* [TASK] Please restate the data word for word, in full.
*** Opening STORED DATA ***
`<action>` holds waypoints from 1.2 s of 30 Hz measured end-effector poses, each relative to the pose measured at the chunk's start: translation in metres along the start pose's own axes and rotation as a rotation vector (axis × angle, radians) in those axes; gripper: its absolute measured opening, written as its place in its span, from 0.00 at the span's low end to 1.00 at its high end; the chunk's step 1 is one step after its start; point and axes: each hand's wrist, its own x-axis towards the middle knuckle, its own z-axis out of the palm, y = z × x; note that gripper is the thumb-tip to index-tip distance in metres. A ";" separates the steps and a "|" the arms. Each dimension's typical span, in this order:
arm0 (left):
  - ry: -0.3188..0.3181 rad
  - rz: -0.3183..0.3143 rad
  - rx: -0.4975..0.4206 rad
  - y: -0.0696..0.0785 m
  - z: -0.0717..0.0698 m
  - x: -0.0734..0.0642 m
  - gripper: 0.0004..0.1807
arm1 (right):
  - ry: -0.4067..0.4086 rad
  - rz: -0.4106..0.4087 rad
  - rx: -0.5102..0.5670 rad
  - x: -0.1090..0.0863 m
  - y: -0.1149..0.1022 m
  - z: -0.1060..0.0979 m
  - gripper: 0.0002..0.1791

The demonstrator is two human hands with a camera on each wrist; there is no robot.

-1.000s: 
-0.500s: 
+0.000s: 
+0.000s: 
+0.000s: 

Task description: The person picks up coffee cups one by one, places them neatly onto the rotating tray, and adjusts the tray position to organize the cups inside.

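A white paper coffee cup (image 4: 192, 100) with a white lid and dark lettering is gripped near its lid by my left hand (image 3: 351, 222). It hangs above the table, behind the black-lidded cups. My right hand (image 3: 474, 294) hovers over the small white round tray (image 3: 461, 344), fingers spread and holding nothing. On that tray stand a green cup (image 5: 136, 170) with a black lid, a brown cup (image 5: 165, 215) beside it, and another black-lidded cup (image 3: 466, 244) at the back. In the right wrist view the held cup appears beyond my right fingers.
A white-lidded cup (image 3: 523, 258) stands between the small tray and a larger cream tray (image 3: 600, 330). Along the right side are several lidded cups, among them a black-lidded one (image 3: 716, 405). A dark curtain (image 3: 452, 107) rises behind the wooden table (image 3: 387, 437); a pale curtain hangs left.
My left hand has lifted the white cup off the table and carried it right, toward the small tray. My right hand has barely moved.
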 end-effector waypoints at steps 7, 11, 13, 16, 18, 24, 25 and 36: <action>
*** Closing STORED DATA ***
* [EXERCISE SOLUTION]
`<action>` holds waypoints from 1.2 s of 30 Hz measured end-effector poses, each relative to the pose measured at the chunk's start: translation in metres along the start pose's own axes and rotation as a rotation vector (axis × angle, radians) in those axes; gripper: its absolute measured opening, written as its place in its span, from 0.00 at the span's low end to 1.00 at its high end; the chunk's step 1 is one step after its start; point and axes: each hand's wrist, its own x-axis towards the middle knuckle, its own z-axis out of the palm, y = z × x; note that gripper is the thumb-tip to index-tip distance in metres. A ";" separates the steps and a "|" the arms. Each dimension's typical span, in this order:
arm0 (left):
  - ry: -0.3188..0.3181 rad
  - rz: -0.3183..0.3143 rad
  - rx: -0.4975..0.4206 rad
  - y: -0.0696..0.0785 m
  - z: -0.0717..0.0698 m
  - x: -0.0734..0.0642 m
  - gripper: 0.0004..0.1807
arm1 (right):
  - ry: -0.4067..0.4086 rad
  - rz: -0.4106..0.4087 rad
  - rx: -0.5102..0.5670 rad
  - x: -0.1090..0.0863 m
  - y: -0.1149..0.1022 m
  - z: -0.1060..0.0979 m
  - gripper: 0.0002..0.1791

The demonstrator is two human hands with a camera on each wrist; there is no robot.

-1.000s: 
-0.500s: 
+0.000s: 
+0.000s: 
+0.000s: 

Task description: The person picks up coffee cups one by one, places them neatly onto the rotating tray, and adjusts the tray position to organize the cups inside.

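A white paper coffee cup (image 4: 192, 100) with a white lid and dark lettering is gripped near its lid by my left hand (image 3: 351, 222). It hangs above the table, behind the black-lidded cups. My right hand (image 3: 474, 294) hovers over the small white round tray (image 3: 461, 344), fingers spread and holding nothing. On that tray stand a green cup (image 5: 136, 170) with a black lid, a brown cup (image 5: 165, 215) beside it, and another black-lidded cup (image 3: 466, 244) at the back. In the right wrist view the held cup appears beyond my right fingers.
A white-lidded cup (image 3: 523, 258) stands between the small tray and a larger cream tray (image 3: 600, 330). Along the right side are several lidded cups, among them a black-lidded one (image 3: 716, 405). A dark curtain (image 3: 452, 107) rises behind the wooden table (image 3: 387, 437); a pale curtain hangs left.
My left hand has lifted the white cup off the table and carried it right, toward the small tray. My right hand has barely moved.
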 end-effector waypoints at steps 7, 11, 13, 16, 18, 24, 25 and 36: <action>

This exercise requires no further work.